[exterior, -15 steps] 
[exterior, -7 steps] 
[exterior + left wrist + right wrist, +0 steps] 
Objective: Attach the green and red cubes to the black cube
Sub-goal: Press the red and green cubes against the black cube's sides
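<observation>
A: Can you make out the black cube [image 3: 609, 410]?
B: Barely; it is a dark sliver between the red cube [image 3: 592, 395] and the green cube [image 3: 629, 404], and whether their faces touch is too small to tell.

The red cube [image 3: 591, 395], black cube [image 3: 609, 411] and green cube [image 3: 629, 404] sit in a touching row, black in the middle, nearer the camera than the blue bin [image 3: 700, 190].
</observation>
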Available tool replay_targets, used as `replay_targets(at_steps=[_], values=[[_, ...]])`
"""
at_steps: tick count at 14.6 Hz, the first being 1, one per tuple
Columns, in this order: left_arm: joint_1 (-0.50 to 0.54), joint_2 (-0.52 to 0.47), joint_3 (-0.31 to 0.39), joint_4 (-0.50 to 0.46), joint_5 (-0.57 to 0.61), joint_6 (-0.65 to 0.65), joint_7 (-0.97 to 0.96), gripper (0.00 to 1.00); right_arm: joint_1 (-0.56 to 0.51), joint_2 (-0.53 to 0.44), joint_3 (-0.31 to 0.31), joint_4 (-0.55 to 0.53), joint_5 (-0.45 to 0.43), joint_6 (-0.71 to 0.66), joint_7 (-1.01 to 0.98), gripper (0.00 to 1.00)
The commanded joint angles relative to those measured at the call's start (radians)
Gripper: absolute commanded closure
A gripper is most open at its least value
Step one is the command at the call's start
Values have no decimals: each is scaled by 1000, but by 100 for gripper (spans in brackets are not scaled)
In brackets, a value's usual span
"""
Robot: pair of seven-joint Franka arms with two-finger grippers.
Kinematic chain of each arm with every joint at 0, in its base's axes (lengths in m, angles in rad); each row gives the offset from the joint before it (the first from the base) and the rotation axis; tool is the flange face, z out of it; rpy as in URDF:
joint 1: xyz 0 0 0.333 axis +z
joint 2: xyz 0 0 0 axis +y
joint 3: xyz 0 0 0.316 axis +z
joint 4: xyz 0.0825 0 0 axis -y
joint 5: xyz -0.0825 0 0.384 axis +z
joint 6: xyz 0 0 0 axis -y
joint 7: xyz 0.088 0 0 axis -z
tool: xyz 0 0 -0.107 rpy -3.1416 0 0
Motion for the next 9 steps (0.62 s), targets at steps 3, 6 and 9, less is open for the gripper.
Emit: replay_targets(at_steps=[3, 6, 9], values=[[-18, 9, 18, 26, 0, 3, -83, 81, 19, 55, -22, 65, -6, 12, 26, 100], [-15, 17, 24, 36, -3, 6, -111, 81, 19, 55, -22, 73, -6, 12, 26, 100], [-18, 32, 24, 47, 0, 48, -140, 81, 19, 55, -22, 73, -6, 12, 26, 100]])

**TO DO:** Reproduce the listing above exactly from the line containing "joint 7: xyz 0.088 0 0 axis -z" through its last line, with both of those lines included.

**OUTPUT FOR THIS TASK:**
joint 7: xyz 0.088 0 0 axis -z
tool: xyz 0 0 -0.107 rpy -3.1416 0 0
Motion for the next 9 steps (0.62 s), targets at steps 3, 6 and 9, less is open for the gripper.
Emit: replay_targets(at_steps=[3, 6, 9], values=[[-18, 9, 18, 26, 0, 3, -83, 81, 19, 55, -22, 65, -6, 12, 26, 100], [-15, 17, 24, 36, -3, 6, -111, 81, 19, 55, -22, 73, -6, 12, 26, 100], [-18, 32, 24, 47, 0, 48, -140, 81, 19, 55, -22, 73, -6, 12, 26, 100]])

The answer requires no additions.